In analyzing the facts and circumstances of the instant case with those in Woodson and Phillips, we reject the comparisons. The character, quality and quantity of evidence found in Woodson clearly does not exist in the instant case. In Woodson, there was a controlled set of circumstances which developed slowly, and unlike the instant case, the defendant in Woodson had been previously cited for the same unlawful conduct, clearly evidencing knowing misconduct. Likewise, in Phillips, the facts are readily distinguishable from those in the case sub judice. The factual circumstances in Phillips show that the defendant truck driver elected to pass the plaintiffs vehicle at the intersection of Highway 64 and Rural Paved Road 1416, ignoring and passing over double yellow lines prohibiting passing at that location and ignoring the working caution signal for the intersection, which should have alerted the defendant to the reason the plaintiff in Phillips had stopped at the intersection and to the possibility that she would be making a left turn.

In the case sub judice, the strongest evidence against defendant Lea, and really the sole basis for plaintiffs case for negligence, was the evidence of decedent’s operative left-turn signal and defendant Lea’s acknowledgment that he chose to pass, in a passing zone, although he could have stopped behind decedent’s automobile and waited to determine what maneuver she was going to make. Although there was evidence to the contrary, plaintiff’s evidence reflects an operative left-turn signal, which plaintiff contends defendant Lea either saw and chose to ignore or should have seen.
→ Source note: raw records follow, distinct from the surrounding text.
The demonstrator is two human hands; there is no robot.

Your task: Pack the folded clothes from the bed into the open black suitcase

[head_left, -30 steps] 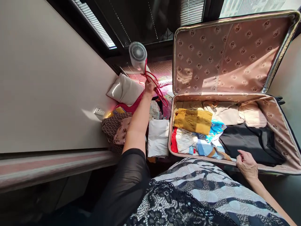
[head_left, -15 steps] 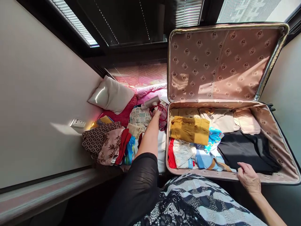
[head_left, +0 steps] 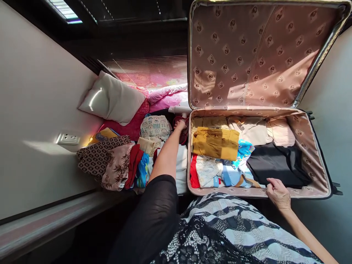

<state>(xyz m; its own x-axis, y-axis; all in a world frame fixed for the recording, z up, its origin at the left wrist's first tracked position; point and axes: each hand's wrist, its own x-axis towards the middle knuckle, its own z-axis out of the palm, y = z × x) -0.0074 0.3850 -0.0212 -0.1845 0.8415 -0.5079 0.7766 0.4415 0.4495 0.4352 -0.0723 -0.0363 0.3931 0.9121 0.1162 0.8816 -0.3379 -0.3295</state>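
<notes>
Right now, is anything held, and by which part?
Left hand at the handle of the hair dryer, right hand on the suitcase rim; neither grip is clear.

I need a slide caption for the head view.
Left hand by a white device beside an open suitcase of clothes, right hand at its rim.

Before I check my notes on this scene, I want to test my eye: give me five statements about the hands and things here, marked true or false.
1. The suitcase stands open. True.
2. The left hand is inside the suitcase. False: the left hand is outside it, near the white device.
3. The right hand is at the suitcase's near rim. True.
4. The mustard garment lies outside the suitcase. False: the mustard garment lies inside it.
5. The pillow is left of the suitcase. True.
</notes>
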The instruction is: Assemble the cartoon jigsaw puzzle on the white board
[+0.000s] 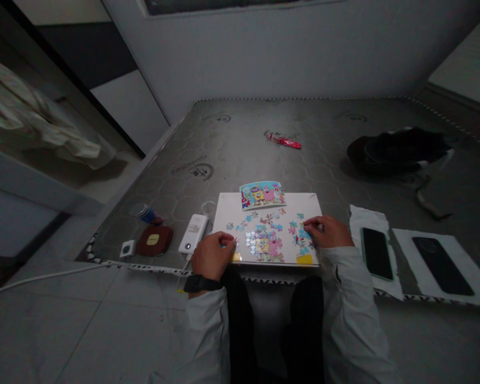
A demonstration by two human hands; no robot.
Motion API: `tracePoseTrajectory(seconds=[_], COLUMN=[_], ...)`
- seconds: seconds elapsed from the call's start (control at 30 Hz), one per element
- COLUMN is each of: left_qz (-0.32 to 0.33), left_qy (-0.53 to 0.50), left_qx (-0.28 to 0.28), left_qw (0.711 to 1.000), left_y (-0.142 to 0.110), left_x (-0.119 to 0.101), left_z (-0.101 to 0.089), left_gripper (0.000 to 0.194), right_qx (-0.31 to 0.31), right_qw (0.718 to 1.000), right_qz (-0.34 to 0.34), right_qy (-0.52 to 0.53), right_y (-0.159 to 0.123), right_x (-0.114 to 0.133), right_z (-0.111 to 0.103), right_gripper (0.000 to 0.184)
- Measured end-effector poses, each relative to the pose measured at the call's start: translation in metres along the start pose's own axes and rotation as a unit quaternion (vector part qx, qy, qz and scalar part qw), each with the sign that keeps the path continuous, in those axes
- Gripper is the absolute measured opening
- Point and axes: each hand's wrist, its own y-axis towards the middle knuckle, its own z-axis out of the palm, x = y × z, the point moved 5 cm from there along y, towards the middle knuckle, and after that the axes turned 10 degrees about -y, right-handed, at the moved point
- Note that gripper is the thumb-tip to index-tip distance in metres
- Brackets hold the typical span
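Observation:
A partly joined jigsaw puzzle (262,244) with a yellow cartoon figure lies on a white board (224,207). My left hand (213,257), wearing a dark wristband, is at the board's left edge, its thumb and fingers pinched around a small puzzle piece at the fingertips. Over the right side of the board is my right hand (331,232), fingers closed together among loose puzzle pieces (300,242); what they hold, if anything, is too small to make out. Behind the puzzle, a printed picture card (263,195) rests on the board's far edge.
Left of the board are a white power bank (194,233) with a cable, a brown case (154,240), a small white cube (128,248) and a jar (147,213). Two phones (376,253) lie on white cloths at right. Farther back are a red packet (284,141) and a black bag (400,152).

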Motion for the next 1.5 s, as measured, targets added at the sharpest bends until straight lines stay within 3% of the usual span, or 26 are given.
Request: tracePoseTrajectory(seconds=[0.17,0.43,0.6,1.0,1.5], left_qz=[0.002,0.047,0.098,0.195,0.253], left_qy=[0.009,-0.004,-0.045,-0.069,-0.092], left_qx=[0.002,-0.045,-0.059,-0.054,-0.071], left_qw=[1.0,0.998,0.992,0.977,0.96], left_y=[0.0,0.001,0.004,-0.001,0.002], left_x=[-0.001,-0.013,-0.015,-0.03,-0.025], left_z=[0.001,0.002,0.007,0.013,0.02], left_gripper=[0.02,0.018,0.017,0.018,0.013], right_qx=[0.032,0.106,0.133,0.143,0.186], right_qw=[0.999,0.992,0.99,0.989,0.975], right_qz=[-0.009,-0.07,-0.043,-0.021,-0.114], right_qy=[-0.003,-0.001,0.004,-0.014,0.039], right_y=[-0.001,-0.004,-0.005,-0.005,-0.009], right_x=[0.006,0.022,0.016,0.018,0.036], right_z=[-0.001,0.006,0.007,0.006,0.013], right_gripper=[0.021,0.026,0.024,0.017,0.012])
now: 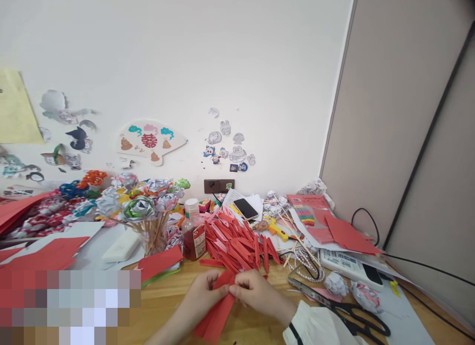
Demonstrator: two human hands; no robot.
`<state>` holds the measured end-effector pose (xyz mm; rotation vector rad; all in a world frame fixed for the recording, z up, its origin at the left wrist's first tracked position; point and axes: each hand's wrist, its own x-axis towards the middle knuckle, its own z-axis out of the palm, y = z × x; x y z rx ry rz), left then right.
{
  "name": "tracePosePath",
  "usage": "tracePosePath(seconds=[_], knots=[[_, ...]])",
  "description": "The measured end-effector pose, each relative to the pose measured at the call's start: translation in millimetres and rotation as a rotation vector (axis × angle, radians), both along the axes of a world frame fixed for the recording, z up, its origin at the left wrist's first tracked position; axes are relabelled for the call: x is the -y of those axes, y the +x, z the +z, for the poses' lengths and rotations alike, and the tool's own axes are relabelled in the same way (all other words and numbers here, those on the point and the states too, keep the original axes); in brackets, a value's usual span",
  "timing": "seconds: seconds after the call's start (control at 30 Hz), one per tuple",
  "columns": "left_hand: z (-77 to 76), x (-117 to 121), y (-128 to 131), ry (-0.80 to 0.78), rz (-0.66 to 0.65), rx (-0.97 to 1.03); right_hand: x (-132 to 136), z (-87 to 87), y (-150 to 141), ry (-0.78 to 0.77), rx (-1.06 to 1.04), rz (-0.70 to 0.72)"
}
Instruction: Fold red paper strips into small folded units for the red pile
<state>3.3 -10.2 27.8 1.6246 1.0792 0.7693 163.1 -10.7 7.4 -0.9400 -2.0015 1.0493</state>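
Between both hands is a long strip of red paper (215,315), creased lengthwise, its lower end hanging toward the table's front edge. My left hand (208,291) pinches its left side with thumb and fingers. Close beside it, my right hand (249,291) is closed on the strip's upper part, the fingertips almost touching the left thumb. Just beyond the hands lies a heap of folded red paper strips (233,238). A jar of reddish-brown liquid (194,238) stands at the heap's left.
Black-handled scissors (356,318) lie at the right, near crumpled paper balls (336,284). A yellow glue gun (277,229) and a phone (245,209) are behind the heap. Paper flowers (139,206) on sticks stand left, with red sheets (161,263) around. Pixelation covers the lower left corner.
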Motion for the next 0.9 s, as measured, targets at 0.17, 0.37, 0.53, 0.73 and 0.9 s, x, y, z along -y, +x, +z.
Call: tracePosePath(seconds=[0.17,0.37,0.53,0.73,0.9], knots=[[-4.9,-3,-1,-0.025,0.011,0.177,2,1.9,-1,-0.004,-0.035,0.006],[-13.5,-6,3,-0.080,-0.003,0.257,0,-0.2,-4,0.047,-0.058,-0.084],[-8.9,-1,3,-0.371,0.070,0.403,-2,-0.4,-3,0.096,-0.029,-0.111],[-7.7,-1,3,-0.434,0.037,0.371,-3,-5.3,-5,0.140,0.042,-0.176],[-8.9,-1,4,-0.362,0.017,0.203,-4,-9.1,-7,0.237,0.128,-0.267]])
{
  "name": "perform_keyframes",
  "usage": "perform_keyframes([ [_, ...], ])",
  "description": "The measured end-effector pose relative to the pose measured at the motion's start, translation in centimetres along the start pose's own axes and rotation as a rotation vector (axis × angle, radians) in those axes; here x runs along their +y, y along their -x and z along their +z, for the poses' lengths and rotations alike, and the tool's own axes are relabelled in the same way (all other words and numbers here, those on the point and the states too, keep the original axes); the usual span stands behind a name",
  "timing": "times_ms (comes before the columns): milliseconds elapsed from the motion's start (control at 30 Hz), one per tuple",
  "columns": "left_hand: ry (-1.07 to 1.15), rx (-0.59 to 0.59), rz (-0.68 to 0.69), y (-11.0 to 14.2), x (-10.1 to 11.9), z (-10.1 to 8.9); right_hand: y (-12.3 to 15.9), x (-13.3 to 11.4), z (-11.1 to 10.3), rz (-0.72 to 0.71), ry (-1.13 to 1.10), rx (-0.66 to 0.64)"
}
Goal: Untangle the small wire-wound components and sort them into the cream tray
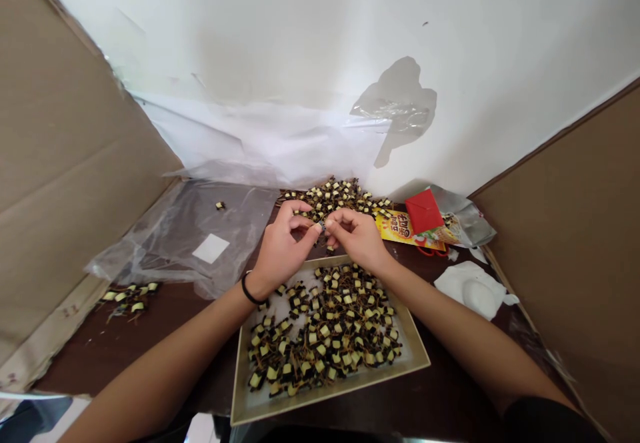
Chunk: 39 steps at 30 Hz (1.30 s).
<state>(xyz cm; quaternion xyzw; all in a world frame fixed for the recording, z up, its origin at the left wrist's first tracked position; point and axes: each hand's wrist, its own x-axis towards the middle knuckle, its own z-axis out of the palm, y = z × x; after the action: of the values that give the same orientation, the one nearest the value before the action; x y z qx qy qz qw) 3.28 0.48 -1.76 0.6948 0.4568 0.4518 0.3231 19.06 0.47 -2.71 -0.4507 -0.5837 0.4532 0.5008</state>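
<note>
My left hand (285, 243), with a black band at its wrist, pinches a tiny part (323, 225) between thumb and finger. From the other side, the fingertips of my right hand (359, 241) close on the same part. It looks like one of the small coils, but the fingers cover most of it. Both hands are above the far edge of a shallow cream tray (418, 346). Many small black-and-yellow coils (325, 329) with thin copper-coloured leads fill the tray. Just behind my hands lies a heap of similar coils (343, 193).
A clear plastic bag (240, 219) lies left, bearing a white square (211, 248) and one coil (221, 205). More coils (133, 299) sit at the left edge. Rightward are a yellow snack packet (393, 227), red envelope (424, 211) and crumpled tissue (467, 286). Cardboard walls flank the table.
</note>
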Motion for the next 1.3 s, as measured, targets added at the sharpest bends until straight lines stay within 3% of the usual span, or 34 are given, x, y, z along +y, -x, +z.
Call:
perform_keyframes([
  [200, 0.001, -0.022, -0.006, 0.0, 0.1, -0.1, 0.0, 0.1, -0.1, -0.005, 0.043, -0.033],
  [400, 0.012, -0.044, 0.015, -0.2, 0.1, -0.1, 0.3, 0.1, 0.0, -0.127, 0.241, 0.017],
  [800, 0.239, -0.080, -0.061, -0.3, 0.5, -0.1, 0.8, -0.4, 0.2, -0.276, 0.415, 0.097],
  [1300, 0.185, 0.062, -0.070, 0.0, 0.3, 0.1, 1.1, -0.5, 0.2, -0.488, 0.533, 0.134],
])
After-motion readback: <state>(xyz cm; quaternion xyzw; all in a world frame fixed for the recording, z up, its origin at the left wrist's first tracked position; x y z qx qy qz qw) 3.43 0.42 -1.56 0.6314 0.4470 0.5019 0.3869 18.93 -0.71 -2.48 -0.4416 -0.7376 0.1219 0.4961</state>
*57At best, this case presents a set of circumstances where virtually the sole evidence of negligence is that defendant Lea began to pass at or about the same time decedent had signaled her intent to turn left. When this evidence is considered in the light most favorable to plaintiff, and is tested in such light by this Court’s definition of gross negligence and its past application in this state, it falls substantially short of manifesting any wicked purpose, or willful and wanton conduct in conscious and intentional disregard of the rights and safety of others. To conclude otherwise under the facts of this case would substantially blur the distinction this Court has established between gross and ordinary negligence. There was certainly no evidence here of any racing competition, any excessive speed, any intoxication, or any combination thereof. At most, the evidence, in the light most favorable to plaintiff, discloses a breach of defendant Lea’s duty to exercise ordinary care.

We therefore hold that the trial court was entirely correct in granting defendants’ motion for directed verdict as to plaintiff’s claim of gross negligence and in refusing to instruct the jury on the issue of gross negligence. The opinion of the Court of Appeals is affirmed.